DESCRIPTION OF THE TASK: Which lines of the data contain the string "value"? Show each of them.
EXTRACTED INFORMATION below:
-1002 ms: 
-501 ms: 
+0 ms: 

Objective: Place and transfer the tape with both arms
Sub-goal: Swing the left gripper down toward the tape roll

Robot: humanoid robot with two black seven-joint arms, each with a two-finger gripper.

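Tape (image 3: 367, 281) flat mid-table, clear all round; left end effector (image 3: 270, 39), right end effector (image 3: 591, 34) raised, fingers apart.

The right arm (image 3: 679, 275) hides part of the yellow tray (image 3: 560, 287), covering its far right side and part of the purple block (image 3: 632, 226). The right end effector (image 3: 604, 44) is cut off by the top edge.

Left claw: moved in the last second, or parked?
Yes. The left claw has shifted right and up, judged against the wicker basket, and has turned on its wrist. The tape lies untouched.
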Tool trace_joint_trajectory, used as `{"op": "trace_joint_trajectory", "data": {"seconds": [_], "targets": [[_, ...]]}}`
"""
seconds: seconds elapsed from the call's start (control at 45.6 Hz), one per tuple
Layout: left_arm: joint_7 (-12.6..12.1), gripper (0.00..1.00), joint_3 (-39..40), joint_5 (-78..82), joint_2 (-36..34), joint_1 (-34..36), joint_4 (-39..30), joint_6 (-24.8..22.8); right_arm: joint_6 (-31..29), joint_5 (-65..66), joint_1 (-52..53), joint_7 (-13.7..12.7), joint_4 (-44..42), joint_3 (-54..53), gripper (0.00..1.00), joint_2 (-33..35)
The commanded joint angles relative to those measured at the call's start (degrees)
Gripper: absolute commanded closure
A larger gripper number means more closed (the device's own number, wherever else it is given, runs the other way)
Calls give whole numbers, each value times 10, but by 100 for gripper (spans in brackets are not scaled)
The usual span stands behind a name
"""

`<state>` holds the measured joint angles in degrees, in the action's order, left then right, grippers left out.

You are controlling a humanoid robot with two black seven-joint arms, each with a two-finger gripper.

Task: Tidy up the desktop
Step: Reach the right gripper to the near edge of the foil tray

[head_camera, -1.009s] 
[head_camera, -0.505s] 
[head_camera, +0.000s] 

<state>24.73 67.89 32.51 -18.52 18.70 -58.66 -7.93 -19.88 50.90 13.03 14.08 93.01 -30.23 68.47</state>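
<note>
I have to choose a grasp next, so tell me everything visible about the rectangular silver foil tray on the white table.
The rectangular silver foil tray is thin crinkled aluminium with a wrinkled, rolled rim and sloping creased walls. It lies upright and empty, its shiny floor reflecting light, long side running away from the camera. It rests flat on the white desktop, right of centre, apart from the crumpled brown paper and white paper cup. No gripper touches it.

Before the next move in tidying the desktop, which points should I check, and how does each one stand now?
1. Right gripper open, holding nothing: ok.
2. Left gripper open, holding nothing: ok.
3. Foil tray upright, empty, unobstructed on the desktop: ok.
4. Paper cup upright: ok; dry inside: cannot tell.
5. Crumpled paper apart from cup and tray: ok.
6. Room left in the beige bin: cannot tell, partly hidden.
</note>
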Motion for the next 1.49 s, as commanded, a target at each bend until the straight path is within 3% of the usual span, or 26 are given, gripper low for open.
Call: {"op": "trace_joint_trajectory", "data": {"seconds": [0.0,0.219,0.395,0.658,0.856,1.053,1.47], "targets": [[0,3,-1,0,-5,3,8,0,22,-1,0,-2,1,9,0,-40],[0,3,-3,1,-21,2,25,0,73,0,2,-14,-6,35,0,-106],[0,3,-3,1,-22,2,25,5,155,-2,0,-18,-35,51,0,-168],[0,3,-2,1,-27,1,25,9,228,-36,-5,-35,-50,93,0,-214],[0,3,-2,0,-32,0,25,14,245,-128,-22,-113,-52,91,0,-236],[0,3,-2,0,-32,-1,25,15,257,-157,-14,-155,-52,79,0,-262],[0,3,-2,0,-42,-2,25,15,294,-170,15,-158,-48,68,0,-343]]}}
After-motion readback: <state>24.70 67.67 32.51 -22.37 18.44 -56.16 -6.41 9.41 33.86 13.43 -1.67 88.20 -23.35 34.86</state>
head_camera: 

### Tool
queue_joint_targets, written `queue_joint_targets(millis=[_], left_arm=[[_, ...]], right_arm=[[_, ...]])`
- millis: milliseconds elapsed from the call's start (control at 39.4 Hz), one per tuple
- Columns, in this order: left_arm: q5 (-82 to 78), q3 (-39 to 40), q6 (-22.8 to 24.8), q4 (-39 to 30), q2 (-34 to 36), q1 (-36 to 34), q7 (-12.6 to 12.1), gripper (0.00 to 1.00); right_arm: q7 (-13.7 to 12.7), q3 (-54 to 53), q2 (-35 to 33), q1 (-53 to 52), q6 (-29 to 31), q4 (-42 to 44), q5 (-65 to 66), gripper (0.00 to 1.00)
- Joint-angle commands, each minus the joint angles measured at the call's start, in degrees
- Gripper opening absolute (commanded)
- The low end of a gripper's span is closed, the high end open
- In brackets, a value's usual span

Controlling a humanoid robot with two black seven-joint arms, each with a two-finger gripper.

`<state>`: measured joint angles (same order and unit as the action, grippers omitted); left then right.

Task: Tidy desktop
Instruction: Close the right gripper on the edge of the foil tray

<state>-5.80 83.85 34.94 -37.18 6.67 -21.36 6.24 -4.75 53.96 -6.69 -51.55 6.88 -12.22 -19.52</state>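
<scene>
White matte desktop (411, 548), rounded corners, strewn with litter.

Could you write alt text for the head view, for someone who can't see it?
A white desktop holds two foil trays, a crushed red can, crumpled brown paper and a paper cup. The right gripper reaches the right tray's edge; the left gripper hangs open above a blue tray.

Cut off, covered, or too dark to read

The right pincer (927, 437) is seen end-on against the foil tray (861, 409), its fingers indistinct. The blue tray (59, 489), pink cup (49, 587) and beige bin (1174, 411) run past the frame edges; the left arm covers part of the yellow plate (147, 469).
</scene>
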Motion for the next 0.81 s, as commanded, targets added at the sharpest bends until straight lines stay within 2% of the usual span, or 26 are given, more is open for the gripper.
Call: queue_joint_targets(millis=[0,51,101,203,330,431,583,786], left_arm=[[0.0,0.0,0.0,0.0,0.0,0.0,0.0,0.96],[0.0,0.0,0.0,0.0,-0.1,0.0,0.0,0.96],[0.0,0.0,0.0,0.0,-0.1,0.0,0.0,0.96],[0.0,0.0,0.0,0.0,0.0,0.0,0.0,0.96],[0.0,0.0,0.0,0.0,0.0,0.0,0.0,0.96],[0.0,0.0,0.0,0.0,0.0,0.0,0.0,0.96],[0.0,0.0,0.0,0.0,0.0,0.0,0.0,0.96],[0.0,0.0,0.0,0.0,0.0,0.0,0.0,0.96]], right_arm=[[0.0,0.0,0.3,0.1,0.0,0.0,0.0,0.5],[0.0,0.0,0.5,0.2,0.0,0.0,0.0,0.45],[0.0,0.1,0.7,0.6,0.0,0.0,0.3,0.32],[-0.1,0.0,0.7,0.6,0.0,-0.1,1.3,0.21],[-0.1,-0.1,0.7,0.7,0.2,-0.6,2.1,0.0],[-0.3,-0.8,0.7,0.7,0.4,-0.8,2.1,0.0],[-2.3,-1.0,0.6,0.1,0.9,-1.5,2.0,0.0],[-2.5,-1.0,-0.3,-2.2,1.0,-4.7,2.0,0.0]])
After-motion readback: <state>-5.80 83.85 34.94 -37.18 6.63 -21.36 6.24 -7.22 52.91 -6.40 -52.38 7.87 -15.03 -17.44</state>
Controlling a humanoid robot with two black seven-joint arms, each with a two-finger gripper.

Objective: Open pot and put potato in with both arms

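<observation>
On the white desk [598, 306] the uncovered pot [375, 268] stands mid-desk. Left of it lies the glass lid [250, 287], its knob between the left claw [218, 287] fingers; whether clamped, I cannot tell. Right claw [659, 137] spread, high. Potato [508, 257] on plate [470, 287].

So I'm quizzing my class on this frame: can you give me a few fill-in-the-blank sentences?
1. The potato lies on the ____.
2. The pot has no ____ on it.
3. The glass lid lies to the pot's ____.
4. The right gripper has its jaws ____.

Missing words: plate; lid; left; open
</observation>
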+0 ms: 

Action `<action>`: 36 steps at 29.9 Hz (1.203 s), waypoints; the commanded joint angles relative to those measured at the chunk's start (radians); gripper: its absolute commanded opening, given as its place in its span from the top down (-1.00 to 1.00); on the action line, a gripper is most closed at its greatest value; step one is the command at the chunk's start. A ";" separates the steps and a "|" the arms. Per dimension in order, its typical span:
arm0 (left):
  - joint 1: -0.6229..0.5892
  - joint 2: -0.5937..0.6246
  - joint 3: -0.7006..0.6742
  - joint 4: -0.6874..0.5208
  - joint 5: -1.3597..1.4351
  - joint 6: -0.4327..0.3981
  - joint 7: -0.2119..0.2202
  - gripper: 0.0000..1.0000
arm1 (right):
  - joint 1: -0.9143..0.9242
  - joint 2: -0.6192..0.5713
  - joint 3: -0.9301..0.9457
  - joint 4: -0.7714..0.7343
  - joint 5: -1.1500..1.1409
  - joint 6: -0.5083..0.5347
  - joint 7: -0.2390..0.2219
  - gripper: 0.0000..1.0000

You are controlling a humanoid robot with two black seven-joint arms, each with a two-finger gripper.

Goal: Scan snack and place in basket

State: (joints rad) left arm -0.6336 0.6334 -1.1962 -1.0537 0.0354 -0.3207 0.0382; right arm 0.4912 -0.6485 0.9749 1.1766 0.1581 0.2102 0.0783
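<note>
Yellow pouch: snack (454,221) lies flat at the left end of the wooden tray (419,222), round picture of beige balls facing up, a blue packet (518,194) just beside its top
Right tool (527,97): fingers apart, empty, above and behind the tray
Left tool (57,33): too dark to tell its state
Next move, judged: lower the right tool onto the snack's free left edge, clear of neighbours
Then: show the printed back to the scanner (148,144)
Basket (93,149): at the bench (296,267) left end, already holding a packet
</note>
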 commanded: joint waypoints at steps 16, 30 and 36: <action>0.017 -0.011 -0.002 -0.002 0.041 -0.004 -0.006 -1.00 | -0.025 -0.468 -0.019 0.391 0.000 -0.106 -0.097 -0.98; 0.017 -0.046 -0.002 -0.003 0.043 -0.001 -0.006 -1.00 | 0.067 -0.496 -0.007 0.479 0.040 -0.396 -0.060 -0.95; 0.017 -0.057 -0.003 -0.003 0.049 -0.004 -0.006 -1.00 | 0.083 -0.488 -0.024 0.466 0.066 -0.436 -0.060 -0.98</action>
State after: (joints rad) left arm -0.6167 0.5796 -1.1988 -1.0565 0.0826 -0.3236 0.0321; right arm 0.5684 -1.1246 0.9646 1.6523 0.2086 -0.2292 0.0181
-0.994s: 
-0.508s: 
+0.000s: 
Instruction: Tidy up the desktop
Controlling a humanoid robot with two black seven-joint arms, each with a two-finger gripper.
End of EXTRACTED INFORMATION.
EXERCISE SOLUTION:
Calls give whole numbers, each value times 10, but by 100 for gripper (spans in brackets are not scaled)
- In brackets, a value's usual span
Action `<action>`: 36 steps at 29.9 Hz (1.203 s), waypoints; the commanded joint angles relative to those measured at the chunk's start (radians); gripper: its absolute commanded opening, given as its place in its span from the top down (-1.00 to 1.00); on the action line, a gripper is most closed at its greatest value; step one is the command at the chunk's start. A ";" separates the steps and a "|" the arms. Per dimension in order, its typical span:

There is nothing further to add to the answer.